Top of Source data

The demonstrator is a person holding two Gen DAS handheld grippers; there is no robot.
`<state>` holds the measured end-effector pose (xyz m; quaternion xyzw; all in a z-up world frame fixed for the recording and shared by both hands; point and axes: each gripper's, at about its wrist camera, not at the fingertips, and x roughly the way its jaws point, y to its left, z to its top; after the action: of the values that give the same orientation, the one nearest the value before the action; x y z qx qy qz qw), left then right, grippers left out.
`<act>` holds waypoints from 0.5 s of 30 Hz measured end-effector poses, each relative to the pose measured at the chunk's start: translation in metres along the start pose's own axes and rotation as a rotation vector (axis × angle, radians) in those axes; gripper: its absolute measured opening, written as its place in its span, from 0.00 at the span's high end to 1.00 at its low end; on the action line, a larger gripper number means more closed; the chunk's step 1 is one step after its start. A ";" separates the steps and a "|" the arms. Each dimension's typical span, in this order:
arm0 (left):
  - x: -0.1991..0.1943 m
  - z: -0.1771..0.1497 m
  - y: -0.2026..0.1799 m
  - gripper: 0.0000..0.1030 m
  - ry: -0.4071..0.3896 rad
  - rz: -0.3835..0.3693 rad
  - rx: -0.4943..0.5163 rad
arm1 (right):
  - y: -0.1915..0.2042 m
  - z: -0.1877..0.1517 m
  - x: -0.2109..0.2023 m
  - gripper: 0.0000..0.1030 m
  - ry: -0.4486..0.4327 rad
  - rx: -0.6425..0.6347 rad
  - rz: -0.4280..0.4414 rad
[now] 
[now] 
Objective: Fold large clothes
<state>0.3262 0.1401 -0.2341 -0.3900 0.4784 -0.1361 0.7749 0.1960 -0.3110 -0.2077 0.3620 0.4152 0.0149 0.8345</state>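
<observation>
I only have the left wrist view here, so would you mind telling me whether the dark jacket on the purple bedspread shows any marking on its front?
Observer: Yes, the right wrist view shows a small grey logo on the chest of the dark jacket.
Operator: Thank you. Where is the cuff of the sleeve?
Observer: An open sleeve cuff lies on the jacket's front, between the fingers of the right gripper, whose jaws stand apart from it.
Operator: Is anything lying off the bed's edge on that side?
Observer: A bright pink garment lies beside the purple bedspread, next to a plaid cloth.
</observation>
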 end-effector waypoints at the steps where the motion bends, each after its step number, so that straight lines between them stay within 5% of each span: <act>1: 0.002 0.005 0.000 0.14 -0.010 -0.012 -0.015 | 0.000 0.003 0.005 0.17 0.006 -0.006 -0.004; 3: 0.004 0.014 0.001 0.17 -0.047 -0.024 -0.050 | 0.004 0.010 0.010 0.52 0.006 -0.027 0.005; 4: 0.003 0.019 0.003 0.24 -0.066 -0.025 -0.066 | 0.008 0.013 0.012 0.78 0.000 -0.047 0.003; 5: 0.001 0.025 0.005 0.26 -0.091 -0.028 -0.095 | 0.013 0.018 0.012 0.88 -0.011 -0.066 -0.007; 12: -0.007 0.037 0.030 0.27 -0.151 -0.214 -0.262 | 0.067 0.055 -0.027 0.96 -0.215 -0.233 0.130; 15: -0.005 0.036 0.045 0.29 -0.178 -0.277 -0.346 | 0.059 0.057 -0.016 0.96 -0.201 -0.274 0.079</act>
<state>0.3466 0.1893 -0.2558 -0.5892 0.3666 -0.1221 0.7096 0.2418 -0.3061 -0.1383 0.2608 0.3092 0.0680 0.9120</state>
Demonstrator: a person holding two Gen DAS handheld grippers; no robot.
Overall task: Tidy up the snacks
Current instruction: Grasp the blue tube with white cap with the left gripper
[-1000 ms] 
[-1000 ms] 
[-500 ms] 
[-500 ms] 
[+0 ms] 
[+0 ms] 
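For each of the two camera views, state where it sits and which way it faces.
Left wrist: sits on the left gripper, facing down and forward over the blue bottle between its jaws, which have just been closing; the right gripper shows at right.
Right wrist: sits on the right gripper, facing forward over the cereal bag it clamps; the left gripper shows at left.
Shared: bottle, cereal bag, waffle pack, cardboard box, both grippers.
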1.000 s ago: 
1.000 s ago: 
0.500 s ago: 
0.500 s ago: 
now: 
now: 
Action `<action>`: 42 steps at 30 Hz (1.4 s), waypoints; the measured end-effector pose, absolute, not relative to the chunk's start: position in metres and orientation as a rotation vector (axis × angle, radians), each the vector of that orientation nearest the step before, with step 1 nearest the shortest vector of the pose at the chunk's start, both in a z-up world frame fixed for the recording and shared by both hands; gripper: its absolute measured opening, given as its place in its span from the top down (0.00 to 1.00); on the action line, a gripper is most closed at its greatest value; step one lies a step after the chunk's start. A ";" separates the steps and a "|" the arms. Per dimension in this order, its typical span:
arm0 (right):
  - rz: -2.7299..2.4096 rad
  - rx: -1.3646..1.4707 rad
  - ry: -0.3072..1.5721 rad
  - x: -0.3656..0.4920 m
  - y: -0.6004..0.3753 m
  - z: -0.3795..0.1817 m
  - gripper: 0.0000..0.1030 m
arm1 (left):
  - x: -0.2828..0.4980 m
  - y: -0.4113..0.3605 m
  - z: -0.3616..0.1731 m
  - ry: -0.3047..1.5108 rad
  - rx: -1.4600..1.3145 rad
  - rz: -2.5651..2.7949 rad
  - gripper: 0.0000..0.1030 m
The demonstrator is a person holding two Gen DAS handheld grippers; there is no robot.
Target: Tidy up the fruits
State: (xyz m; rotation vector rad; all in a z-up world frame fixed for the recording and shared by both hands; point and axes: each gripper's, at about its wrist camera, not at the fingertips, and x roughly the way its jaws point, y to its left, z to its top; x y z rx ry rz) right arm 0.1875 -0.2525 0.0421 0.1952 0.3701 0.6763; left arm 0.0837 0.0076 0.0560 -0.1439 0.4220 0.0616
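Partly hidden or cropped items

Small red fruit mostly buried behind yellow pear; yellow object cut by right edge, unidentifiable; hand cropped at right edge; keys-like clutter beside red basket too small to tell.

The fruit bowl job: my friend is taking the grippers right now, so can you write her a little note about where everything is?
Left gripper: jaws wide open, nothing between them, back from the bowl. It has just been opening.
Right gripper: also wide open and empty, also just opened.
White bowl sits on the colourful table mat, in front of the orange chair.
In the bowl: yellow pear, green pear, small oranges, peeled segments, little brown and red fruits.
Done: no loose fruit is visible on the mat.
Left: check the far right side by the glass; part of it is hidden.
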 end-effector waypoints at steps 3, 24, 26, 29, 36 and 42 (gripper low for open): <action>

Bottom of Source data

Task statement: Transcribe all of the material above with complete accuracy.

Answer box:
The demonstrator is a person holding two Gen DAS handheld grippers; there is no robot.
`<state>` holds the measured end-effector pose (xyz m; quaternion xyzw; all in a z-up world frame fixed for the recording and shared by both hands; point and axes: each gripper's, at about its wrist camera, not at the fingertips, and x roughly the way its jaws point, y to its left, z to its top; after the action: of the values that give the same orientation, the one nearest the value before the action; x y z qx qy qz qw), left then right, grippers left out.
`<act>` holds waypoints from 0.5 s of 30 Hz measured end-effector poses, each relative to the pose measured at the chunk's start: translation in metres along the start pose's own axes and rotation as a rotation vector (axis × angle, radians) in those axes; gripper: its absolute measured opening, written as its place in its span, from 0.00 at the span's high end to 1.00 at its low end; on the action line, a larger gripper number means more closed; the chunk's step 1 is one step after its start. A ";" separates the steps and a "|" the arms. Each dimension's typical span, in this order:
arm0 (left):
  - x: -0.1991..0.1943 m
  - z: -0.1771..0.1497 m
  - y: -0.2026..0.1799 m
  - gripper: 0.0000..0.1030 m
  - ry: -0.4071..0.3896 rad
  - rz: -0.3835..0.3693 rad
  - rx: -0.4943..0.5163 rad
arm1 (right):
  - y: -0.1915..0.2042 m
  - z: -0.1877..0.1517 m
  - x: -0.2109..0.2023 m
  - gripper: 0.0000..0.1030 m
  - ry: -0.4486..0.4327 rad
  - rx: -0.6425..0.6347 rad
  - rz: -0.4280..0.4414 rad
[now] 
[now] 
Objective: Fold large clothes
<state>0.3262 0.1401 -0.2341 -0.3900 0.4784 -0.1361 0.7749 0.1960 -0.3110 -0.2077 0.3620 0.4152 0.0149 0.8345</state>
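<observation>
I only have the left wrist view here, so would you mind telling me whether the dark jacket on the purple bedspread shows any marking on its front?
Observer: Yes, the right wrist view shows a small grey logo on the chest of the dark jacket.
Operator: Thank you. Where is the cuff of the sleeve?
Observer: An open sleeve cuff lies on the jacket's front, between the fingers of the right gripper, whose jaws stand apart from it.
Operator: Is anything lying off the bed's edge on that side?
Observer: A bright pink garment lies beside the purple bedspread, next to a plaid cloth.
</observation>
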 end-effector waypoints at the steps where the motion bends, each after its step number, so that straight lines between them stay within 5% of each span: <act>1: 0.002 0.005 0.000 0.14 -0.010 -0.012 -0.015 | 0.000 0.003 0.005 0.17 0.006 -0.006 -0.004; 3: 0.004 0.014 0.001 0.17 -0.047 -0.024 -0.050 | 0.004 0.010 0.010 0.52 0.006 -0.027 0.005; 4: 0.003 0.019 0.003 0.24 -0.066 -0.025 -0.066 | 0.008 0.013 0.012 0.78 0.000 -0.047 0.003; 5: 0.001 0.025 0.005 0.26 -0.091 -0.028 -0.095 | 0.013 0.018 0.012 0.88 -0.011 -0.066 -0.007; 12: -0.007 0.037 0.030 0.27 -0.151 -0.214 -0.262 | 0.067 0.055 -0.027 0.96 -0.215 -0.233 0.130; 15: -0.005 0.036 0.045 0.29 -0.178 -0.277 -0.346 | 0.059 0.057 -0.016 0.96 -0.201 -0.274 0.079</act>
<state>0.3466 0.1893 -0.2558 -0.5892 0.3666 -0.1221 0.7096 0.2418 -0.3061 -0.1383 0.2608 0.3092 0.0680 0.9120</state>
Demonstrator: a person holding two Gen DAS handheld grippers; no robot.
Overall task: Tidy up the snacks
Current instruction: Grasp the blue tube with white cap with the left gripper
[-1000 ms] 
[-1000 ms] 
[-500 ms] 
[-500 ms] 
[+0 ms] 
[+0 ms] 
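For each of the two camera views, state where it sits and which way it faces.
Left wrist: sits on the left gripper, facing down and forward over the blue bottle between its jaws, which have just been closing; the right gripper shows at right.
Right wrist: sits on the right gripper, facing forward over the cereal bag it clamps; the left gripper shows at left.
Shared: bottle, cereal bag, waffle pack, cardboard box, both grippers.
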1.000 s ago: 
1.000 s ago: 
0.500 s ago: 
0.500 s ago: 
now: 
now: 
Action `<action>`: 42 steps at 30 Hz (1.4 s), waypoints; the measured end-effector pose, absolute, not relative to the chunk's start: position in metres and orientation as a rotation vector (axis × angle, radians), each the vector of that orientation nearest the step before, with step 1 nearest the shortest vector of the pose at the chunk's start, both in a z-up world frame fixed for the recording and shared by both hands; gripper: its absolute measured opening, given as its place in its span from the top down (0.00 to 1.00); on the action line, a gripper is most closed at its greatest value; step one lies a step after the chunk's start. A ";" separates the steps and a "|" the arms. Per dimension in this order, its typical span:
arm0 (right):
  - rz: -2.7299..2.4096 rad
  - rx: -1.3646..1.4707 rad
  - ry: -0.3072..1.5721 rad
  - x: -0.3656..0.4920 m
  - y: -0.6004..0.3753 m
  - z: -0.3795..0.1817 m
  - gripper: 0.0000..0.1030 m
arm1 (left):
  - x: -0.2828..0.4980 m
  - y: -0.4113..0.3605 m
  - z: -0.3616..0.1731 m
  - ry: -0.3047..1.5108 rad
  - rx: -1.4600..1.3145 rad
  - rz: -2.5651..2.7949 rad
  - gripper: 0.0000..0.1030 m
The demonstrator is a person holding two Gen DAS handheld grippers; there is no robot.
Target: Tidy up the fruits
State: (xyz m; rotation vector rad; all in a z-up world frame fixed for the recording and shared by both hands; point and axes: each gripper's, at about its wrist camera, not at the fingertips, and x roughly the way its jaws point, y to its left, z to its top; x y z rx ry rz) right arm 0.1875 -0.2525 0.0421 0.1952 0.3701 0.6763; left arm 0.0837 0.0076 0.0560 -0.1439 0.4220 0.0616
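Partly hidden or cropped items

Small red fruit mostly buried behind yellow pear; yellow object cut by right edge, unidentifiable; hand cropped at right edge; keys-like clutter beside red basket too small to tell.

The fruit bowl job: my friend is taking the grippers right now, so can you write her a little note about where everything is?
Left gripper: jaws wide open, nothing between them, back from the bowl. It has just been opening.
Right gripper: also wide open and empty, also just opened.
White bowl sits on the colourful table mat, in front of the orange chair.
In the bowl: yellow pear, green pear, small oranges, peeled segments, little brown and red fruits.
Done: no loose fruit is visible on the mat.
Left: check the far right side by the glass; part of it is hidden.
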 end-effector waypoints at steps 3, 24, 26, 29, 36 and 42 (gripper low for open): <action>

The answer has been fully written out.